• [THE TASK] All of the lines below are to be transcribed faithfully, with pictures excluded from the copy.

Dataset entries
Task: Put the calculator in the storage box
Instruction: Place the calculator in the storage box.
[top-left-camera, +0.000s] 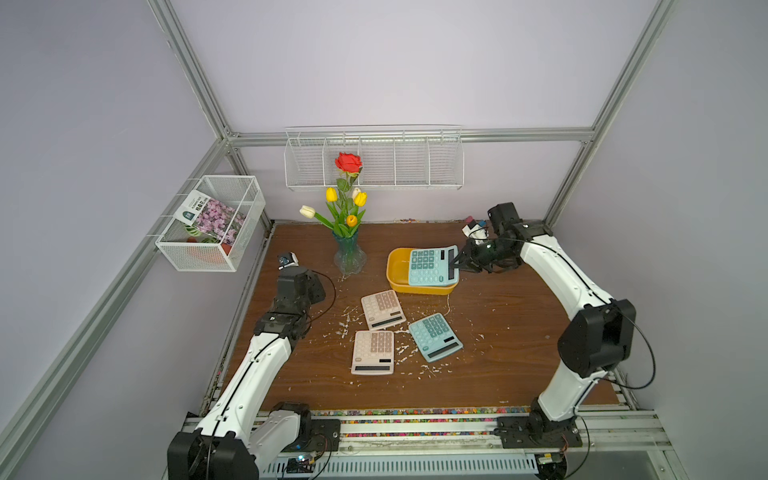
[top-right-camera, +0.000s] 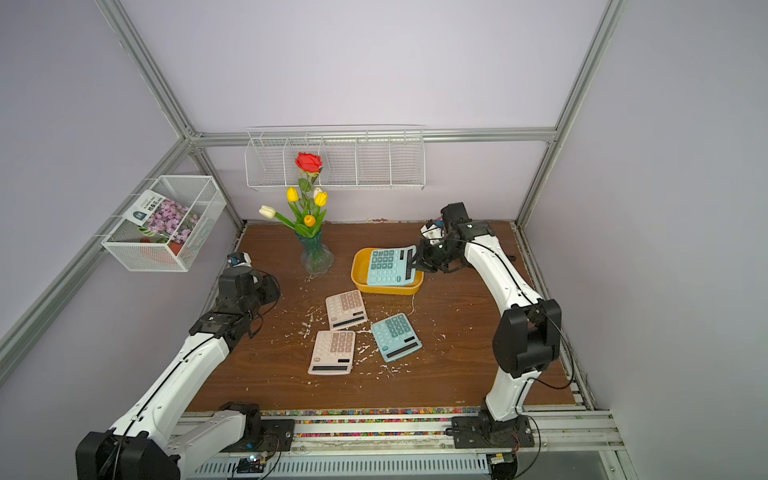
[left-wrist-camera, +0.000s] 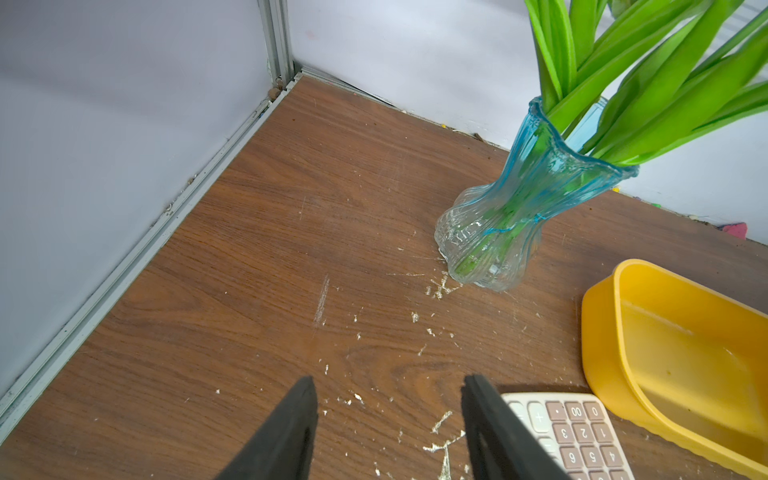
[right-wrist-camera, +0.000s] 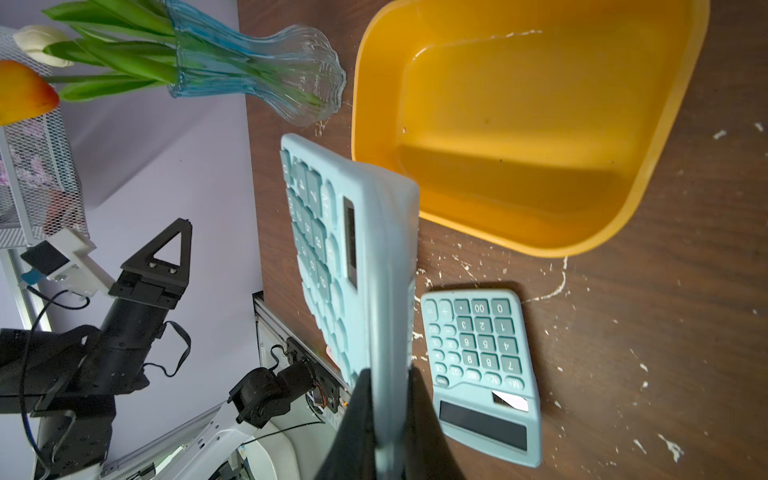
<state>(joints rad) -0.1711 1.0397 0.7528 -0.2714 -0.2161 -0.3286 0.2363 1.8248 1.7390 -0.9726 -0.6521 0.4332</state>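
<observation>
Right arm update: my right gripper (top-left-camera: 457, 264) is clamped on the display end of the teal calculator (top-left-camera: 430, 266). It hangs tilted over the storage box (top-left-camera: 395, 272) with the keys up, and it's not down inside yet. It sits over the half of the box nearest my right arm, and my fingers are about level with that rim. From the wrist cam the box looks empty, so there's loads of room.

How I'd do the drop:
- Slide a bit further toward the middle of the box first, so my fingers don't clip the rim on the way down.
- Lower the free end until it's close to the box floor, flatten the tilt, then let go.
- Don't shove the calculator against a wall. That tub looks light and I'd guess it skates.

My left gripper (left-wrist-camera: 390, 382) has its jaws apart with nothing between them. It hovers over the table (top-left-camera: 519, 332), well away from the box on its vase (top-left-camera: 349, 255) side.

3 more calculators lie flat just in front of the box: 1 spare teal one (top-left-camera: 435, 336) and 2 beige ones (top-left-camera: 382, 309).
</observation>
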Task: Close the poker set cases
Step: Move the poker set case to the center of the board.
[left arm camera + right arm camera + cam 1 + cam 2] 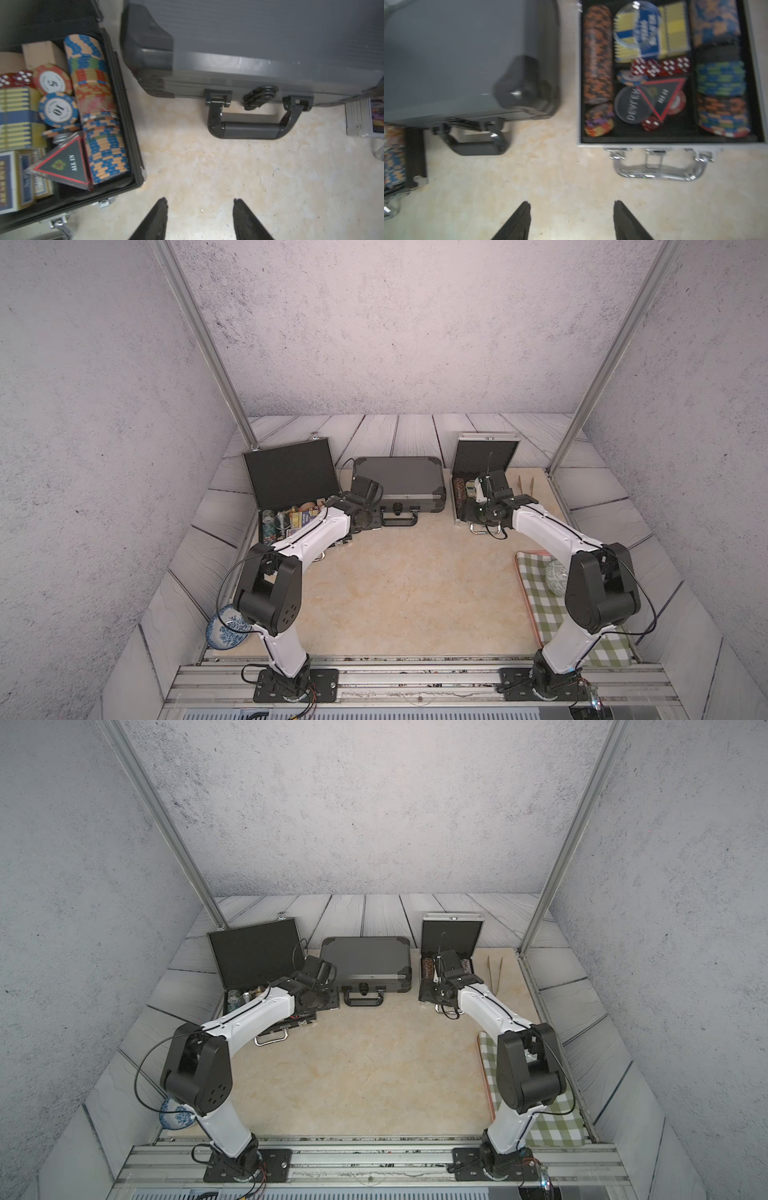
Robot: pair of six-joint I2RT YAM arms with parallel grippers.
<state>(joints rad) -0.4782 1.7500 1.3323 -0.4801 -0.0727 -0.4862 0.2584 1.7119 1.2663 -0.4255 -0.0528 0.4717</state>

• [SOLUTION TO THIS PROBLEM]
Task: Put the calculator in the storage box
Instruction: Place the calculator in the storage box.
[top-left-camera, +0.000s] 
[top-right-camera, +0.000s] 
[left-wrist-camera, +0.000s] 
[right-wrist-camera, +0.000s] 
<state>(joints rad) -0.1711 1.0397 0.7528 -0.2714 -0.2161 -0.3286 0.2363 1.8248 1.7390 -0.9726 -0.6521 0.4332</state>
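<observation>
Right arm update: my right gripper (top-left-camera: 457, 264) is clamped on the display end of the teal calculator (top-left-camera: 430, 266). It hangs tilted over the storage box (top-left-camera: 395, 272) with the keys up, and it's not down inside yet. It sits over the half of the box nearest my right arm, and my fingers are about level with that rim. From the wrist cam the box looks empty, so there's loads of room.

How I'd do the drop:
- Slide a bit further toward the middle of the box first, so my fingers don't clip the rim on the way down.
- Lower the free end until it's close to the box floor, flatten the tilt, then let go.
- Don't shove the calculator against a wall. That tub looks light and I'd guess it skates.

My left gripper (left-wrist-camera: 390, 382) has its jaws apart with nothing between them. It hovers over the table (top-left-camera: 519, 332), well away from the box on its vase (top-left-camera: 349, 255) side.

3 more calculators lie flat just in front of the box: 1 spare teal one (top-left-camera: 435, 336) and 2 beige ones (top-left-camera: 382, 309).
</observation>
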Task: Close the poker set cases
Step: Move the poker set case to the center of the board.
[left arm camera + right arm camera + cam 1 + cam 2] 
Robot: pair of six-joint I2RT YAM arms with parallel grippers.
<state>(joints rad) -0.4782 1.7500 1.3323 -0.4801 -0.0727 -0.4862 0.2584 1.7119 1.2663 -0.4255 -0.0528 0.4717</state>

The response to the exercise is now finished.